- **WHAT TO PRODUCE**
For the entries below, state how many lines contain the word "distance" and add nothing else.

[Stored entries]
++++

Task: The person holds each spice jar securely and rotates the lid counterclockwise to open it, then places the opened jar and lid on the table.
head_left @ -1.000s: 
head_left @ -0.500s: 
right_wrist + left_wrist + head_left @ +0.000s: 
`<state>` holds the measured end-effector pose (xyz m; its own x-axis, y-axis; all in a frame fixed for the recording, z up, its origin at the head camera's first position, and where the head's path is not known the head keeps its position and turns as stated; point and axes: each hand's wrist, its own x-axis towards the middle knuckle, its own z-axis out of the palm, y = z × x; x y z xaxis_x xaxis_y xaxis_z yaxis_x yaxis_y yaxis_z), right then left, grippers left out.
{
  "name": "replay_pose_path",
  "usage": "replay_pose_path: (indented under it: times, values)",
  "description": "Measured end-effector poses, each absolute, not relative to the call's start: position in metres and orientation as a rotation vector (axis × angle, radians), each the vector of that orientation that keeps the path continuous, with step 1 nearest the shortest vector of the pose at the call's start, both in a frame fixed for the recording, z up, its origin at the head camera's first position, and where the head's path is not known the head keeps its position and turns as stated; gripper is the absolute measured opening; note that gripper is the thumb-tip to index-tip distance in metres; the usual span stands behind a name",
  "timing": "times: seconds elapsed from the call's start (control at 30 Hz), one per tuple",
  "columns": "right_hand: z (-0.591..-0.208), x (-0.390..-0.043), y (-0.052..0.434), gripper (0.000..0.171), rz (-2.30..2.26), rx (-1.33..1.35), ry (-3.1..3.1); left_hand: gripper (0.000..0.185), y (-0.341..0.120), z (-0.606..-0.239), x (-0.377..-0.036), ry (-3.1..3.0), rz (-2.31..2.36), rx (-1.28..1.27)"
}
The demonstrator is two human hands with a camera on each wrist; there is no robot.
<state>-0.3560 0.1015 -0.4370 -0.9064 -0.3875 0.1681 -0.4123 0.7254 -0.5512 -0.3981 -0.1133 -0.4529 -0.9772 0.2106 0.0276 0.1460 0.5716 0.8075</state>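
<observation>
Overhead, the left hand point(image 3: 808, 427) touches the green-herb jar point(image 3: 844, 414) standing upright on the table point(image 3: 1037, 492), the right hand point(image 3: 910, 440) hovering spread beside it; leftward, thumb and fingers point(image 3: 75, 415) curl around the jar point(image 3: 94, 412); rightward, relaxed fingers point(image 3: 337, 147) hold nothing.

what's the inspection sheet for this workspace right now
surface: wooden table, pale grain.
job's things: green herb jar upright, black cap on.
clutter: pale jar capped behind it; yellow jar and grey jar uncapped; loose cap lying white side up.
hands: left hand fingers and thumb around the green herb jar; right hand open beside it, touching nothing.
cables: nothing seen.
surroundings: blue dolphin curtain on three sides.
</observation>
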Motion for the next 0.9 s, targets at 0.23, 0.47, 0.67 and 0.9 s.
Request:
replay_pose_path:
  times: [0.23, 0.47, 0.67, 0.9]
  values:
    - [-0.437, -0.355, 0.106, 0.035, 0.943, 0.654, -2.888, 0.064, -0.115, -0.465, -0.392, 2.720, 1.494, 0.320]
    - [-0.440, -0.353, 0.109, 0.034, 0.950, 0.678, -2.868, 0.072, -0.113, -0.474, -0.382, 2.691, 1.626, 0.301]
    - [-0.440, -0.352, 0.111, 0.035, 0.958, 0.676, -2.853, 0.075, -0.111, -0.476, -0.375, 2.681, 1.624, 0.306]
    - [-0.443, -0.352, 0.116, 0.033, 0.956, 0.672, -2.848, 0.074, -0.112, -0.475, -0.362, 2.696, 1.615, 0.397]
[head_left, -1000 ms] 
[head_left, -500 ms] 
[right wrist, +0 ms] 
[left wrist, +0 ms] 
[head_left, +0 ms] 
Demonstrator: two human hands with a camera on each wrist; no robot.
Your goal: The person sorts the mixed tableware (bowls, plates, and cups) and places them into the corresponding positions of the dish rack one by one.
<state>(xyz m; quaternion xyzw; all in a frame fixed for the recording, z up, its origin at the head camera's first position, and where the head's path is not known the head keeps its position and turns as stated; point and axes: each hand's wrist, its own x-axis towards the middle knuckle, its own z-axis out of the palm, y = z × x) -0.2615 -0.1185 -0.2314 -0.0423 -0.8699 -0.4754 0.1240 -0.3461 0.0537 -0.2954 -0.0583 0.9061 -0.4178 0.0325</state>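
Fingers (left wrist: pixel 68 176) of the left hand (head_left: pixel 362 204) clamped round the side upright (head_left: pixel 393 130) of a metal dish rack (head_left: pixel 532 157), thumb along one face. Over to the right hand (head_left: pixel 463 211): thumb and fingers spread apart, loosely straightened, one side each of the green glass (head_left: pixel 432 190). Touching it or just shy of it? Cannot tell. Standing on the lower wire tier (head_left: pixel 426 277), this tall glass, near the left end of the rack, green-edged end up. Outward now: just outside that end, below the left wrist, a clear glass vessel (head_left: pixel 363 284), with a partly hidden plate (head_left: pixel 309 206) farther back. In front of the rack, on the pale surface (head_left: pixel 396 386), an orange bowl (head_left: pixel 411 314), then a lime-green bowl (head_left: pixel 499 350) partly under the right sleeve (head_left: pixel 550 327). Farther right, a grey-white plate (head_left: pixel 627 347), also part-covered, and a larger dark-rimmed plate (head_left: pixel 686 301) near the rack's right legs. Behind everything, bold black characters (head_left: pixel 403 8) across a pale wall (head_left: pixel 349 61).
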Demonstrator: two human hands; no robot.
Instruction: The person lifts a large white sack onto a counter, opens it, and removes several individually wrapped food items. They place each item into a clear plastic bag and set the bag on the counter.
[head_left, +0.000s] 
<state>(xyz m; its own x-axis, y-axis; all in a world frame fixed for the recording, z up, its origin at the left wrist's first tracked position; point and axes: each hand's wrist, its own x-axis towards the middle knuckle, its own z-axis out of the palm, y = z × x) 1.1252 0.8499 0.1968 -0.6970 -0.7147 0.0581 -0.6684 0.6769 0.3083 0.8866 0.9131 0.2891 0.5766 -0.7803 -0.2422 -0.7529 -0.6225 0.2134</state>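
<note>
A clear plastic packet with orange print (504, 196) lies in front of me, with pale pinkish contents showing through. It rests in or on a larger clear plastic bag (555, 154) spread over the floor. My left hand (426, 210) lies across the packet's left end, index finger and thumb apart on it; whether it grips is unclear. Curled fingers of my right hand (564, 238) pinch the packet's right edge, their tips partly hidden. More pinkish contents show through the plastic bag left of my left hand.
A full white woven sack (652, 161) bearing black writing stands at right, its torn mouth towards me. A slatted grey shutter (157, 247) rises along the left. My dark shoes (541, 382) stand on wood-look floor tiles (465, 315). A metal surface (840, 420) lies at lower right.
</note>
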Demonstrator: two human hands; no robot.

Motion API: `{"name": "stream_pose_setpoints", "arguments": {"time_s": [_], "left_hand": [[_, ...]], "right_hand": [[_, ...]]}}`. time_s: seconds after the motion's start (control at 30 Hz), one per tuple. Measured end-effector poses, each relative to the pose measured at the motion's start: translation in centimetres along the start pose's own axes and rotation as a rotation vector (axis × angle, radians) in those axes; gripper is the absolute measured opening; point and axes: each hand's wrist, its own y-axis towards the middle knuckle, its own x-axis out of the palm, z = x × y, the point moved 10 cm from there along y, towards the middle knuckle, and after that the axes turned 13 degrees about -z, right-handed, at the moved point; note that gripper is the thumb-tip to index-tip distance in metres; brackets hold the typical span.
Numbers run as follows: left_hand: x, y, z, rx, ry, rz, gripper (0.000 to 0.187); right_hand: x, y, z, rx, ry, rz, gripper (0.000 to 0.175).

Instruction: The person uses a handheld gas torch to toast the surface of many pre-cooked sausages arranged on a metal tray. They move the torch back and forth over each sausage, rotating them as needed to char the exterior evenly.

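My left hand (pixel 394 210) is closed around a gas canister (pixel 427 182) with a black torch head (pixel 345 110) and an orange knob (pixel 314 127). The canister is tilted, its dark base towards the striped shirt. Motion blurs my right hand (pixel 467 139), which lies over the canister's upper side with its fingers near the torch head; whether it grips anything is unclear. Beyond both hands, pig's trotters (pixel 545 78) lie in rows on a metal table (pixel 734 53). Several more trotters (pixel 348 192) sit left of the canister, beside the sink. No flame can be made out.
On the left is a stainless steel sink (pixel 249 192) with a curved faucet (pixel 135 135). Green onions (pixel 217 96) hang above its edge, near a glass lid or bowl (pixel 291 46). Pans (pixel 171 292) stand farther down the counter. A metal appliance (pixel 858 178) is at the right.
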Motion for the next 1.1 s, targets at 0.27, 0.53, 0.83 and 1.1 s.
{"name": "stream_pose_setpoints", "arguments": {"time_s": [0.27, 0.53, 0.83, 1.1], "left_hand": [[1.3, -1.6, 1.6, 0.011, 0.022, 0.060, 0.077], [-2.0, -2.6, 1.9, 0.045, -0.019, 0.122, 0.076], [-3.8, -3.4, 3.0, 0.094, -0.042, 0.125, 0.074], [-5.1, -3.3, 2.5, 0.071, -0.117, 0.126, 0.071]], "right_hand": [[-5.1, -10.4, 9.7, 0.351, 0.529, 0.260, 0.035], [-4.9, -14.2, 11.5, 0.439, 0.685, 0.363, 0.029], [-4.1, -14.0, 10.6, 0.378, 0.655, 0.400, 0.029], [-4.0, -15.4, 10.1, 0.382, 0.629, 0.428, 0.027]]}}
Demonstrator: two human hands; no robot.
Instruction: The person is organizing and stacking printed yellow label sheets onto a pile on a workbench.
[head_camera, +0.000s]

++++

- **ANSWER SECTION**
2